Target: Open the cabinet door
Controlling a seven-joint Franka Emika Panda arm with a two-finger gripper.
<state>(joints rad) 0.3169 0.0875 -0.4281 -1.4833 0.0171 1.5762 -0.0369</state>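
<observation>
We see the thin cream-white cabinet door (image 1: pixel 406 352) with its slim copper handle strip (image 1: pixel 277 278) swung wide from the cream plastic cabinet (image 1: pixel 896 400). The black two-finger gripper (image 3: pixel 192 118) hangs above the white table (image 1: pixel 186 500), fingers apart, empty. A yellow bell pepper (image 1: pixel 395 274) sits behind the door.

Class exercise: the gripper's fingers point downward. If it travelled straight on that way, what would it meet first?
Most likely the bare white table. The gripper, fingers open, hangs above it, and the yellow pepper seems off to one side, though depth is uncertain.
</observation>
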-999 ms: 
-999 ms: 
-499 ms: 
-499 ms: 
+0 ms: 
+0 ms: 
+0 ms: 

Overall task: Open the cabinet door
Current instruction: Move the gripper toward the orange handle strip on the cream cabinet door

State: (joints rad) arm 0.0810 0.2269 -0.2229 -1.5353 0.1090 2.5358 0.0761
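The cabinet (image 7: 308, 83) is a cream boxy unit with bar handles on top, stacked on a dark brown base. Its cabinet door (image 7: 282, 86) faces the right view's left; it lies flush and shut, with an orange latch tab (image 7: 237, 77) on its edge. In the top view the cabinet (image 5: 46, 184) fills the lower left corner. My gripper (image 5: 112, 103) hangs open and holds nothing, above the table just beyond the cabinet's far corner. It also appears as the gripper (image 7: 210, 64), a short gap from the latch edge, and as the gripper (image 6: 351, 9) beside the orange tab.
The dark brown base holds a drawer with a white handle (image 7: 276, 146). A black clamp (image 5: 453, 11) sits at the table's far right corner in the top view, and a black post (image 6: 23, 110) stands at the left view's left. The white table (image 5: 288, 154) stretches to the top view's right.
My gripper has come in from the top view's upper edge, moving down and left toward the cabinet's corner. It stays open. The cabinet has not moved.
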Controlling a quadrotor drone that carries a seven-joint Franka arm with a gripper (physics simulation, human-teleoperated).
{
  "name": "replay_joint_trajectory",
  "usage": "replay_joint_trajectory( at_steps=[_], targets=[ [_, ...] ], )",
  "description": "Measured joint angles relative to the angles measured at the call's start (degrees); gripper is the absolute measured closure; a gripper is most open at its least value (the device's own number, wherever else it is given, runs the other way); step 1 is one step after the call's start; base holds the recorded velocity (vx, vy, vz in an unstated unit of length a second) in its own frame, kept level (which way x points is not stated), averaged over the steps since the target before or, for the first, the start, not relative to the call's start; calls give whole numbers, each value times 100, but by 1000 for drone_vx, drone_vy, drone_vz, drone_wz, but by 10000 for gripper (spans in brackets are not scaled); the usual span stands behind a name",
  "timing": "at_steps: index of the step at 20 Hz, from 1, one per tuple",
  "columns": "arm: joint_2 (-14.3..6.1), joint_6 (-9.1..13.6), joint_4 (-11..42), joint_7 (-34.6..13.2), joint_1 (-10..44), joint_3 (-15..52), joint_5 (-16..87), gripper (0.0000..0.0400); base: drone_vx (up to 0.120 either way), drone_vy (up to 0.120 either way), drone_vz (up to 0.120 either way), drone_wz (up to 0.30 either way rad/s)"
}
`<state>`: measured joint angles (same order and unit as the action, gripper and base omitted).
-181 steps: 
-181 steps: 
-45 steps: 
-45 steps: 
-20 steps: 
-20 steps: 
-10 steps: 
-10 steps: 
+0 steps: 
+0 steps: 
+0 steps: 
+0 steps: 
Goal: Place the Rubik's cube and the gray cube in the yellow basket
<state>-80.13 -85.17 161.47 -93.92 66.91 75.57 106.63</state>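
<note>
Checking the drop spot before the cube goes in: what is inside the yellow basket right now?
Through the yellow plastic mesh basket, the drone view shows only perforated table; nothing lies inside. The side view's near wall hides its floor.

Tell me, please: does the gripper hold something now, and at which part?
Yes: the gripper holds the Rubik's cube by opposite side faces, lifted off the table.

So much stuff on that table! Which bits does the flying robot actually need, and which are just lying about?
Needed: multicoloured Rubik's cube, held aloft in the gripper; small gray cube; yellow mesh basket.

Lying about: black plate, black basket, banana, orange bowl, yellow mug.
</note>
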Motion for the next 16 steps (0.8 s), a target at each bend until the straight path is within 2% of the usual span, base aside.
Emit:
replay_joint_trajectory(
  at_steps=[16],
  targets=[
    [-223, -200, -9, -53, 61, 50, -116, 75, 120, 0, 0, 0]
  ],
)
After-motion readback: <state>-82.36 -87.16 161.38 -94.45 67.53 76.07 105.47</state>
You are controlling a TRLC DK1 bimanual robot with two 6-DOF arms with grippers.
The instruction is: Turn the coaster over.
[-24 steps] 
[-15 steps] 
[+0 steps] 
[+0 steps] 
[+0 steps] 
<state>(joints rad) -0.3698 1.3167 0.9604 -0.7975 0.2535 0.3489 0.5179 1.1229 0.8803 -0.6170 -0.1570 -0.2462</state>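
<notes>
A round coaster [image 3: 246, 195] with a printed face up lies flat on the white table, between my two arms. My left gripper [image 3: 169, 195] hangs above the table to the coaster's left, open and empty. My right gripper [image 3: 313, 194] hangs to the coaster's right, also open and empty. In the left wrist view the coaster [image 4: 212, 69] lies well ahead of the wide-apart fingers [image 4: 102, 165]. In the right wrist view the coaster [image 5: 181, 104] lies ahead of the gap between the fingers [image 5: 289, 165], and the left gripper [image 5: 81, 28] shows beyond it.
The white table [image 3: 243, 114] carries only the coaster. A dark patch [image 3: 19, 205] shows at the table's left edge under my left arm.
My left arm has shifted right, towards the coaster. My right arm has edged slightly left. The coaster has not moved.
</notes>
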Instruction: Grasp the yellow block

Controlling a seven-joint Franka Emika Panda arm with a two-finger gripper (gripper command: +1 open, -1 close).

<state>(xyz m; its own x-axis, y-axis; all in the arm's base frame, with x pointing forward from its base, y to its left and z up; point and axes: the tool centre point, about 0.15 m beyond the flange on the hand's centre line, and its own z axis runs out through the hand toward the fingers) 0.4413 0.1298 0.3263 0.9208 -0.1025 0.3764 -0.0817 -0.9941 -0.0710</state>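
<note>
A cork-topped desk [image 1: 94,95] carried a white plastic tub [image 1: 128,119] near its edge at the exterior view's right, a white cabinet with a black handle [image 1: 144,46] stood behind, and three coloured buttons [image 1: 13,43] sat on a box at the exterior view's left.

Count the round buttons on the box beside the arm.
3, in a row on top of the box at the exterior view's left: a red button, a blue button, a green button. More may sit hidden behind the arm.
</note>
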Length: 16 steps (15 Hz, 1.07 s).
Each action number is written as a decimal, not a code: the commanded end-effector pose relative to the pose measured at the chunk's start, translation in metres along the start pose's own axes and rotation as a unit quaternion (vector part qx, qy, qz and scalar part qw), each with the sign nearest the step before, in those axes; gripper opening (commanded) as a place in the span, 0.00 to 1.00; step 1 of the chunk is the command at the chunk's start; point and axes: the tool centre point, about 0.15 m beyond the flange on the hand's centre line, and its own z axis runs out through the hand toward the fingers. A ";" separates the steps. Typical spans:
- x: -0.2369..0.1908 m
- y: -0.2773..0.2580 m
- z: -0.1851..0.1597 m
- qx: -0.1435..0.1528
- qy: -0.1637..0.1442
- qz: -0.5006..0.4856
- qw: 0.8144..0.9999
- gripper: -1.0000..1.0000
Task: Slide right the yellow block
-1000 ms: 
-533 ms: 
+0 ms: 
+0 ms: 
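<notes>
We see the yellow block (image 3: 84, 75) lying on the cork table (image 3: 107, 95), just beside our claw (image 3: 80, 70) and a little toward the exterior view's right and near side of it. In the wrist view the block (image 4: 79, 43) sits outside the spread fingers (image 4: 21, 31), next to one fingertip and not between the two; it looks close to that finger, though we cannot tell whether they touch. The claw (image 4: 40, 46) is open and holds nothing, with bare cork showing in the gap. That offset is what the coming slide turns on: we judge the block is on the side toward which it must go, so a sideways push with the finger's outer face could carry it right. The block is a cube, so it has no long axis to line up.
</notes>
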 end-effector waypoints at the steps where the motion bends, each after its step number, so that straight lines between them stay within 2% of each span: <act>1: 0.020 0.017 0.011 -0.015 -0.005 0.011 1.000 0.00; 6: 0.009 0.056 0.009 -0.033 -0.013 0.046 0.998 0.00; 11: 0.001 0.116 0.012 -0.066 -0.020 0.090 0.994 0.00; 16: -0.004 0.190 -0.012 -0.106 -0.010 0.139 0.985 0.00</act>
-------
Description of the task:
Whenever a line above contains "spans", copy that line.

Expected answer:
  "description": "Measured joint angles relative to the angles measured at the call's start (degrees); gripper is the absolute measured closure; a gripper is most open at its least value (the device's own number, wherever else it is given, runs the other way); step 1 is one step after the call's start; base holds the recorded velocity (vx, vy, vz in an unstated unit of length a second) in its own frame, kept level (which way x points is not stated), averaged over the steps since the target before or, for the first, the start, not relative to the call's start; calls give whole numbers, each value times 100, but by 1000 for drone_vx, drone_vy, drone_vz, drone_wz, but by 10000 for gripper (spans in brackets are not scaled); the usual span stands behind a name",
Each action number is written as a decimal, not a code: the commanded end-effector pose relative to the pose measured at the chunk's start, translation in metres along the start pose's own axes and rotation as a unit quaternion (vector part qx, qy, qz and scalar part qw), each with the sign nearest the step before, in those axes; gripper opening (commanded) as a place in the span, 0.00 to 1.00; step 1 of the chunk is the command at the chunk's start; point and axes: the tool centre point, about 0.15 m beyond the flange on the hand's centre line, and its own z axis runs out through the hand toward the fingers. A ";" separates the steps. Typical spans:

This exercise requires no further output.